A visual representation of the digital cryptocurrency Bitcoin.JACK GUEZ/AFP/Getty Images

The popularity of cryptocurrencies has continued to expose digital currencies to malicious attacks over the course of the year. In fact, file-based apps that mine computer resources, also known as coinminers, are now the most popular mode of attack used by cybercriminals.

Ransomware, the malware that took the world by storm in 2017, has been overtaken by coinminer malware for the first half of 2018, according to the San Jose-based security firm, Skybox Security. In its mid-year Vulnerability and Threat Trends Report, it found a significant shift in cybercriminals' approach, with coinminers accounted for 32 percent of all cyberattacks from January to June this year.

The number of ransomware attacks dropped by 8 percent, from 32 percent for the second half of 2017 to 24 percent for the first half of 2018.

In a statement to IBTimes India, Ron Davidson, chief technology officer and vice president of Research and Development at Skybox, said coinminers, unlike ransomware, are pretty straightforward to operate with full assurance that threat actors will get something out of their activities.

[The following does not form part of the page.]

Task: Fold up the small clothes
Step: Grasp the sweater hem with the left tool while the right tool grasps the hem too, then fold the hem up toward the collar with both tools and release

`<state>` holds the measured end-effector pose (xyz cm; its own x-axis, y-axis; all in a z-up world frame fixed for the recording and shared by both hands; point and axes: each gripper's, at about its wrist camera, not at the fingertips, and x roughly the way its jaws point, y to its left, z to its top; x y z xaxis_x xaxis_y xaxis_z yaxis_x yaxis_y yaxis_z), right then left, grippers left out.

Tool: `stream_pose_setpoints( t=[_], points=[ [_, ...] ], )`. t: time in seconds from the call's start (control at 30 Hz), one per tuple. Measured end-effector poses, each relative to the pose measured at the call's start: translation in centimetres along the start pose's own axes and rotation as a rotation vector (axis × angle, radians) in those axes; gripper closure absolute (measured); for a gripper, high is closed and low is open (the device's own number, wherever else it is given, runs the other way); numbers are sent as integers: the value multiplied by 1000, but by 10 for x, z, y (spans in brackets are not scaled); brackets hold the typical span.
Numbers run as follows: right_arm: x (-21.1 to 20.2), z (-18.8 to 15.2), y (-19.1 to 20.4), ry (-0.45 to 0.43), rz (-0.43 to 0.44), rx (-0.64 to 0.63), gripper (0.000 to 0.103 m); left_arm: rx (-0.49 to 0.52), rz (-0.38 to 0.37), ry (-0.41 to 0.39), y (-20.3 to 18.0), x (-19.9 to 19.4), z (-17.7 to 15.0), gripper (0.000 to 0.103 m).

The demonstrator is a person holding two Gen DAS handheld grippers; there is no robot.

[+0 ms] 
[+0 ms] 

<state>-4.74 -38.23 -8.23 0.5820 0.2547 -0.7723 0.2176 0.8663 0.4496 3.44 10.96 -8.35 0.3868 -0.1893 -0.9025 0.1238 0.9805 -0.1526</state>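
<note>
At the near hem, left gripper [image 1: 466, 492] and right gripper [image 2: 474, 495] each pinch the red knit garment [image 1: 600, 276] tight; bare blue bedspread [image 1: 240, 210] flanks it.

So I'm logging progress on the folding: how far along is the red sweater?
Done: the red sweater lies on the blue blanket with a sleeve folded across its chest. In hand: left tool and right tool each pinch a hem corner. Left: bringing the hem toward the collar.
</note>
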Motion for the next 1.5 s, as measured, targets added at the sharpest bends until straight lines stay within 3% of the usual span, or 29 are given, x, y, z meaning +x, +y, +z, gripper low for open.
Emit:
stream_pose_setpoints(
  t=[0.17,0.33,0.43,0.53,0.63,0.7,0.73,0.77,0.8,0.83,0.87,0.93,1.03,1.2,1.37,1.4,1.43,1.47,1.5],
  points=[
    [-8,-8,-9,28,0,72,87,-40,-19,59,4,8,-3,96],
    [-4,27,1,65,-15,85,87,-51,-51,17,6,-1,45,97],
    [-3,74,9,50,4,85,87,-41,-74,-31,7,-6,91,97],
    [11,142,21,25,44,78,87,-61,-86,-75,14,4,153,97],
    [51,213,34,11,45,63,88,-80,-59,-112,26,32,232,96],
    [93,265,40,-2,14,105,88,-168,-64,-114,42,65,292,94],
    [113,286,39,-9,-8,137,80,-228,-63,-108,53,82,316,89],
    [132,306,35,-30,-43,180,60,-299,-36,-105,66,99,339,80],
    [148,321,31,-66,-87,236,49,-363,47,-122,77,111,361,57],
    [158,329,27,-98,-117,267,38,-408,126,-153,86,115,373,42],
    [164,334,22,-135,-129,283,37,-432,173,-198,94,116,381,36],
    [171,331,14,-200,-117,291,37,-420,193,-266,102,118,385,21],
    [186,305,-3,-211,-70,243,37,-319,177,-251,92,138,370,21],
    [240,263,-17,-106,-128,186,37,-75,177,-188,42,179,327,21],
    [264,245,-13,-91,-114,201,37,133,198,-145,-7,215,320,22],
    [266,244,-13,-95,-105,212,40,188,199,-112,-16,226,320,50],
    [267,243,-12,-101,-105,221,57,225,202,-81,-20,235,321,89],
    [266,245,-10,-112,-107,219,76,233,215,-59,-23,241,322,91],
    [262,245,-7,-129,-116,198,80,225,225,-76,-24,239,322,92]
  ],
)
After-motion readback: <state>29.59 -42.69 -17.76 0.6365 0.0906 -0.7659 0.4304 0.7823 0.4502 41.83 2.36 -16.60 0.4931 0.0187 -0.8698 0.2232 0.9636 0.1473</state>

With cryptominers, the criminals can go straight to the source and mine cryptocurrency themselves. There's no question of if they'll be paid or not.

Once a malicious coinminer app is installed on a computer's system, it uses the computational power of compromised assets to develop new blocks in the blockchain of digital currencies, like Ethereum, Bitcoin, and Monero.

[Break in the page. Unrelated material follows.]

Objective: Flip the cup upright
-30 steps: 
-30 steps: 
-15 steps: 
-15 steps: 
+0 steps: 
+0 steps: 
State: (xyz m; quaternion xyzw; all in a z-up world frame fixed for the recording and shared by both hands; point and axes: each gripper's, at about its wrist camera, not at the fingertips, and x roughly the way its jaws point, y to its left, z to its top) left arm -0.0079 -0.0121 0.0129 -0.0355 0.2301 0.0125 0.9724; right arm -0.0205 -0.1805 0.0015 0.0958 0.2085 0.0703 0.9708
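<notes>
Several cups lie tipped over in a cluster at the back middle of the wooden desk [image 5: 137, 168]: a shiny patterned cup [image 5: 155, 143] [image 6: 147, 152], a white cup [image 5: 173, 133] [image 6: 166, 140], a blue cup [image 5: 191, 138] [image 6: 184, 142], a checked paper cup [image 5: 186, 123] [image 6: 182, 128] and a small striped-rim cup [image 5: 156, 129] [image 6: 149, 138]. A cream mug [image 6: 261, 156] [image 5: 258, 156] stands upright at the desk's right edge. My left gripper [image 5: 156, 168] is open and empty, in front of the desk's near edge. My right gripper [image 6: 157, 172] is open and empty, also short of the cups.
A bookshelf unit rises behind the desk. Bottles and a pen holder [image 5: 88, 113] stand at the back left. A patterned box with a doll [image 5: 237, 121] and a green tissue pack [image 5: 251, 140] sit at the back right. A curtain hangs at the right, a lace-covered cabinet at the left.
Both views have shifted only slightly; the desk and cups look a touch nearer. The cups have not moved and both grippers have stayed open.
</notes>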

As opposed to ransomware where the attackers specify the ransom for encrypted files as well as the detailed instructions on how victims can pay, cryptomining eradicates the need for attackers to ask its victims how much they want. They take full control of the amount of money they want to generate. To top it all off, the attackers can do this activity in long repetitive periods of time as the victims are not notified by such an activity.

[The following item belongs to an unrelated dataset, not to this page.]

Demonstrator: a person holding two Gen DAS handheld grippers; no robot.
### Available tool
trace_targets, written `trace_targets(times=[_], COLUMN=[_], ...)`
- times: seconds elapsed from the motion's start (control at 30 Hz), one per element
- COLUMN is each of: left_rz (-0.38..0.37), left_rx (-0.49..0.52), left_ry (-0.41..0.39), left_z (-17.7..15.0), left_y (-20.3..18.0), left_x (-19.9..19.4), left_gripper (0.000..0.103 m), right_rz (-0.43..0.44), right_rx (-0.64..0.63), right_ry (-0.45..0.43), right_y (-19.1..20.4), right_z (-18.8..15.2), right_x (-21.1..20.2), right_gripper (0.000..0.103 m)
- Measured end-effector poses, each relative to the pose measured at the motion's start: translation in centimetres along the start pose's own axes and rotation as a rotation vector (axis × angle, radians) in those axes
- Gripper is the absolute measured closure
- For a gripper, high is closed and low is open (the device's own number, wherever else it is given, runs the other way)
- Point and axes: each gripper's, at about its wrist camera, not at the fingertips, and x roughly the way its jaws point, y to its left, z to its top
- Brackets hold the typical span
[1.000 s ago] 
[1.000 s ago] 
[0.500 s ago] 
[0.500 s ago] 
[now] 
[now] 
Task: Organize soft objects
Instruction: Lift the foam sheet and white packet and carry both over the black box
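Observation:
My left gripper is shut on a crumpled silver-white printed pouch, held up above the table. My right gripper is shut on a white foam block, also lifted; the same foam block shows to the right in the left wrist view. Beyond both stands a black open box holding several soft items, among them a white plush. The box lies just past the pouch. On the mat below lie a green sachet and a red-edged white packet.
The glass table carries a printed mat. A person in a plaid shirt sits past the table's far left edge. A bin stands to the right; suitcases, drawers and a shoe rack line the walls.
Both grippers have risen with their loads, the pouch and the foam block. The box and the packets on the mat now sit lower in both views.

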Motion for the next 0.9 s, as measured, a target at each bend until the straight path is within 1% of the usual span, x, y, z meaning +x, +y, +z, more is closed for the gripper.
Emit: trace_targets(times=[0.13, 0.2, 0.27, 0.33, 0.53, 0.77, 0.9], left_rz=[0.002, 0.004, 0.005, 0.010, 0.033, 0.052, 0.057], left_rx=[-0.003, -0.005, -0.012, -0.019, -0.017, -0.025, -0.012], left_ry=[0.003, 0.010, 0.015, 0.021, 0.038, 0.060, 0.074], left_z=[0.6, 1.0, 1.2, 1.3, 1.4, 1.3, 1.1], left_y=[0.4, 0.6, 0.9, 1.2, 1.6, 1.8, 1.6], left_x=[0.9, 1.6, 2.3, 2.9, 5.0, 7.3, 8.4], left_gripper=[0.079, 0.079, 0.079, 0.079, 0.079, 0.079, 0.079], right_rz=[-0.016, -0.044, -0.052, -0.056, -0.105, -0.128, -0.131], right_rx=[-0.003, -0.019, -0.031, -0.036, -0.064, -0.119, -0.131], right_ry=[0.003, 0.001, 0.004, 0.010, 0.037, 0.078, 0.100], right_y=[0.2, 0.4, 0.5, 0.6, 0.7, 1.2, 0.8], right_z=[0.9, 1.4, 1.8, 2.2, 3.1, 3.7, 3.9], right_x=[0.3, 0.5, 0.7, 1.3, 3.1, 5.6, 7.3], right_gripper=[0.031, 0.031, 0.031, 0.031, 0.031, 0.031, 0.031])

One way to tell if a computer is infected by a coinminer malware is to look at its high CPU and GPU usage. With all these in mind, it comes as no surprise that cybercriminals are now turning to coinminers.

"Cybercriminals found — in cryptomining— a path of lesser resistance. The recent uptick in the value of cryptocurrencies also made this an incredibly profitable attack option," said Marina Kidron, director of Threat Intelligence at Skybox.

Mobile device users are warned to be cautious about downloading and install apps from app stores as Skybox found malicious cryptominers targeting these gateways.